» **Your task**: When a line in the listing contains the string "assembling", pick it out and copy it.

» **Dataset**:
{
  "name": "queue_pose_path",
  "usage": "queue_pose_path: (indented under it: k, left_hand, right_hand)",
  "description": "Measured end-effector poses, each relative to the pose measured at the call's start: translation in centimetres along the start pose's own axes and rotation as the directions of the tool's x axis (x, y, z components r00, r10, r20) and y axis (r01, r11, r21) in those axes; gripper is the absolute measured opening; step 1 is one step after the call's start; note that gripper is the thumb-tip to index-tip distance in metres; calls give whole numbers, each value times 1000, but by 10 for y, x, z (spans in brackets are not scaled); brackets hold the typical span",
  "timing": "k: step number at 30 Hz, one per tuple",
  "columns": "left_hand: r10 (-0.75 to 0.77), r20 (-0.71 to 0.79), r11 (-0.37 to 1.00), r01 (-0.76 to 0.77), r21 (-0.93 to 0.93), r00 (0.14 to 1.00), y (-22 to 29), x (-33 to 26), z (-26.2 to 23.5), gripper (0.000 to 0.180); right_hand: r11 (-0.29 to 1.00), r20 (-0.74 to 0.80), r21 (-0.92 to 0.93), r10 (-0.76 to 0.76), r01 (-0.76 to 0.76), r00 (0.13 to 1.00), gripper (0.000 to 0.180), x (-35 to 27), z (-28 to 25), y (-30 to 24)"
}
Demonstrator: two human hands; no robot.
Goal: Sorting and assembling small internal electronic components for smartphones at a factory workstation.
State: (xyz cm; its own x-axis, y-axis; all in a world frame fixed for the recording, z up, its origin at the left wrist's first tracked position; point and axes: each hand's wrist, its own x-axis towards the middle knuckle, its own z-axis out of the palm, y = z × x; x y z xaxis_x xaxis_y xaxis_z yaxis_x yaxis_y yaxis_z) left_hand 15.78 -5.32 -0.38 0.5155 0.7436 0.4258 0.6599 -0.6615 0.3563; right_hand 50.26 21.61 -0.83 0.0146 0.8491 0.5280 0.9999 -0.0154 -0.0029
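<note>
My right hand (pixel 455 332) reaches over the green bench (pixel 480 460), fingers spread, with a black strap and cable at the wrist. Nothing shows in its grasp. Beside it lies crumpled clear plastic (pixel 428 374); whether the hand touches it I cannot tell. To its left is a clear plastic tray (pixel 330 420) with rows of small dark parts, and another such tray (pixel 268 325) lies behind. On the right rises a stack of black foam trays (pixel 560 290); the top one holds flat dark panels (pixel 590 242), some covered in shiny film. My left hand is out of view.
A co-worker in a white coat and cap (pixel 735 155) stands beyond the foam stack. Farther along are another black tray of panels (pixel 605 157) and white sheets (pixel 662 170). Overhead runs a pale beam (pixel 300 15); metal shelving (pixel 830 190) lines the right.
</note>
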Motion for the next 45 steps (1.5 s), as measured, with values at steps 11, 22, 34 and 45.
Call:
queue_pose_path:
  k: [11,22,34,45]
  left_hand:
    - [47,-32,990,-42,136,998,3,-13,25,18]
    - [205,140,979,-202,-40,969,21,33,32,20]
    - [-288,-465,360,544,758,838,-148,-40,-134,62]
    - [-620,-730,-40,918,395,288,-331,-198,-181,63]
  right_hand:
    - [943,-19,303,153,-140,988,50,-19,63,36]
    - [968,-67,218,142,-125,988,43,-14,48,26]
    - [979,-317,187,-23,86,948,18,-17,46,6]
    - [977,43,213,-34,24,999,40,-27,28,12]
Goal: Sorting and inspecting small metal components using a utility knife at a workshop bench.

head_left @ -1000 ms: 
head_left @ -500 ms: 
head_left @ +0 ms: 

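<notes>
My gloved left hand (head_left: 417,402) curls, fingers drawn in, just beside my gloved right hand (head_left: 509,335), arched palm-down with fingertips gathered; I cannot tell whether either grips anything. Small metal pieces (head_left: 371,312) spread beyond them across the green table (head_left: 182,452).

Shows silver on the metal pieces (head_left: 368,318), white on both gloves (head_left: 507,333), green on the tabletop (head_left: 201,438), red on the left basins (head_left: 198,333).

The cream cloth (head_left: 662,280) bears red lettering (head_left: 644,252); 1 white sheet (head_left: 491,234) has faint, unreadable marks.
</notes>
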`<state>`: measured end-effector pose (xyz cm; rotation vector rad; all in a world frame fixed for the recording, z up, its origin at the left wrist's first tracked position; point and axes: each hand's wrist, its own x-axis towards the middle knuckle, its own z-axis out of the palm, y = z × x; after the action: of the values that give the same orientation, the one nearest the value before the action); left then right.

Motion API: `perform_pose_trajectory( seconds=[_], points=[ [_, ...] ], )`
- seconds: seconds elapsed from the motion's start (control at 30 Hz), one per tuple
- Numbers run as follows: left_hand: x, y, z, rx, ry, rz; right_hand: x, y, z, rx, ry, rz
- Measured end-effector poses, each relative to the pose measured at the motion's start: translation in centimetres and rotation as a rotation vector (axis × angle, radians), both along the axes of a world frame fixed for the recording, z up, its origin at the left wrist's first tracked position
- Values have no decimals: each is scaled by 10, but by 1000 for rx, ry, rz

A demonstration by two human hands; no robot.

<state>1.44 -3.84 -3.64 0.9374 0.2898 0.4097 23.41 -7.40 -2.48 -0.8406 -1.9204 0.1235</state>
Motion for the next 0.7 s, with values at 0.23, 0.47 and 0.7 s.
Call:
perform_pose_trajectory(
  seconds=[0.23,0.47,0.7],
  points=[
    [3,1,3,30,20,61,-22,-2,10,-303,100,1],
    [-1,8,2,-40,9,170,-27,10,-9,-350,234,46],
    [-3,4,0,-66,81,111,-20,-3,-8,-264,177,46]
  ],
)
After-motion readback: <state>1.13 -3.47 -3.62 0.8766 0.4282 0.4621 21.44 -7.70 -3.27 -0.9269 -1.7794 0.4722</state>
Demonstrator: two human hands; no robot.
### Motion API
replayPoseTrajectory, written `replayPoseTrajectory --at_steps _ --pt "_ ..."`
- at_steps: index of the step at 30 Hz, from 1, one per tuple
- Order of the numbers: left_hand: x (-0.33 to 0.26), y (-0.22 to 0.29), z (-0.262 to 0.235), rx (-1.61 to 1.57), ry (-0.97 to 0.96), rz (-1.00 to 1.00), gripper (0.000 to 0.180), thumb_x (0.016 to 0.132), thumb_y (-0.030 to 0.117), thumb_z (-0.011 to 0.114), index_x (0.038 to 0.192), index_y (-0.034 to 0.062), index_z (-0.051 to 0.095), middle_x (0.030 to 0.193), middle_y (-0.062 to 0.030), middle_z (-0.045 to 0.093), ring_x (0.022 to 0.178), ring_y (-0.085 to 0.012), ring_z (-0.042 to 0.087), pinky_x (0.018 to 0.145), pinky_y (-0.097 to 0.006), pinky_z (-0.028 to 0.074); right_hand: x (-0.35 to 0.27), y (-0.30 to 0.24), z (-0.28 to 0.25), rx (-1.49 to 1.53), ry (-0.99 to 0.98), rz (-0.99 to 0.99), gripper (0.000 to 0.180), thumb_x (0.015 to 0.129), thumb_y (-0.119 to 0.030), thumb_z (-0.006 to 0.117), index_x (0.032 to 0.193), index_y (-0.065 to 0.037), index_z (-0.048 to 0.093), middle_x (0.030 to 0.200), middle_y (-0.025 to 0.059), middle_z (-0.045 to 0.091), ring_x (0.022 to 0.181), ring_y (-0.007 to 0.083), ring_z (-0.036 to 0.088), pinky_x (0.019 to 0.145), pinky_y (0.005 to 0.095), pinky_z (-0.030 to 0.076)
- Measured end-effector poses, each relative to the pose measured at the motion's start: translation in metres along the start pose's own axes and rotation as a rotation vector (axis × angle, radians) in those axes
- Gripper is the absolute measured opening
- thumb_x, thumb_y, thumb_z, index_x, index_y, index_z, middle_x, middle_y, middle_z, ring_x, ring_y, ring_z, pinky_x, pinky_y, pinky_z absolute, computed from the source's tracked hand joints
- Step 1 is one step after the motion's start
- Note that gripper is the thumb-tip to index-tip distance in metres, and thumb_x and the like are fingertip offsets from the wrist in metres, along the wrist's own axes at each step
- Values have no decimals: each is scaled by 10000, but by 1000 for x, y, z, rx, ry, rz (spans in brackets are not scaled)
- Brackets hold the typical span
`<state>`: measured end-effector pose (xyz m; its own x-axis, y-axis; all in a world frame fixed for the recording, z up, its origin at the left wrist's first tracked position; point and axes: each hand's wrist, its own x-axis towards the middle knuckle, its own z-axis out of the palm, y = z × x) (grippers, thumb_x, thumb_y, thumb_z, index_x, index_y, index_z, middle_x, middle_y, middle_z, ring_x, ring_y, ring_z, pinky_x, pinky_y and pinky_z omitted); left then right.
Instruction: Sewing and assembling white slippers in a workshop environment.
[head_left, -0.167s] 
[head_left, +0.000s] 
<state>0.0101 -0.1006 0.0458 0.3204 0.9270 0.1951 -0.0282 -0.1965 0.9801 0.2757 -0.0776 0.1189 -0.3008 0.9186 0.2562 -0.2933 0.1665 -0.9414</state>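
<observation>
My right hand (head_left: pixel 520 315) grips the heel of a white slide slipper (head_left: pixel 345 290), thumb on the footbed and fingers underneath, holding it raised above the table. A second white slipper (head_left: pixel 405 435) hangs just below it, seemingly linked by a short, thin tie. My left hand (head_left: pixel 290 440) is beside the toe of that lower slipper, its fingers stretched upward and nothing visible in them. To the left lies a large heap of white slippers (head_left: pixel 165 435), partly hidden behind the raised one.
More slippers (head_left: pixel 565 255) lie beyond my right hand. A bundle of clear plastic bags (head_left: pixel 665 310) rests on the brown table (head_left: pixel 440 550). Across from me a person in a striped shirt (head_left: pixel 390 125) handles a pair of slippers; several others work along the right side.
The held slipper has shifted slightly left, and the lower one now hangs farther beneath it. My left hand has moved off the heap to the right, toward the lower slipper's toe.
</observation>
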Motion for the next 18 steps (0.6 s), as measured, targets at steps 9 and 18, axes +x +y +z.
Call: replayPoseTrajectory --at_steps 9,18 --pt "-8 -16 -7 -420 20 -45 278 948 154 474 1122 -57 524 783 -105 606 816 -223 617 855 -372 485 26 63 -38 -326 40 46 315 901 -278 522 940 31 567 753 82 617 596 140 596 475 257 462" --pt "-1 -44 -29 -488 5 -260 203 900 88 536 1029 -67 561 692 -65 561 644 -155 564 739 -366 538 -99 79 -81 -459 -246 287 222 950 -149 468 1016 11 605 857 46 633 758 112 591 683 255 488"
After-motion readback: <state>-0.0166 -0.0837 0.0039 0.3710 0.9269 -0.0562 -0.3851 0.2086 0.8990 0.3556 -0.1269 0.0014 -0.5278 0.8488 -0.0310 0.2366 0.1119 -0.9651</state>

» **Response**:
Goal: Sorting and assembling small internal electronic components for smartphones at a factory workstation.
Instruction: Sewing and assembling white slippers in a workshop environment.

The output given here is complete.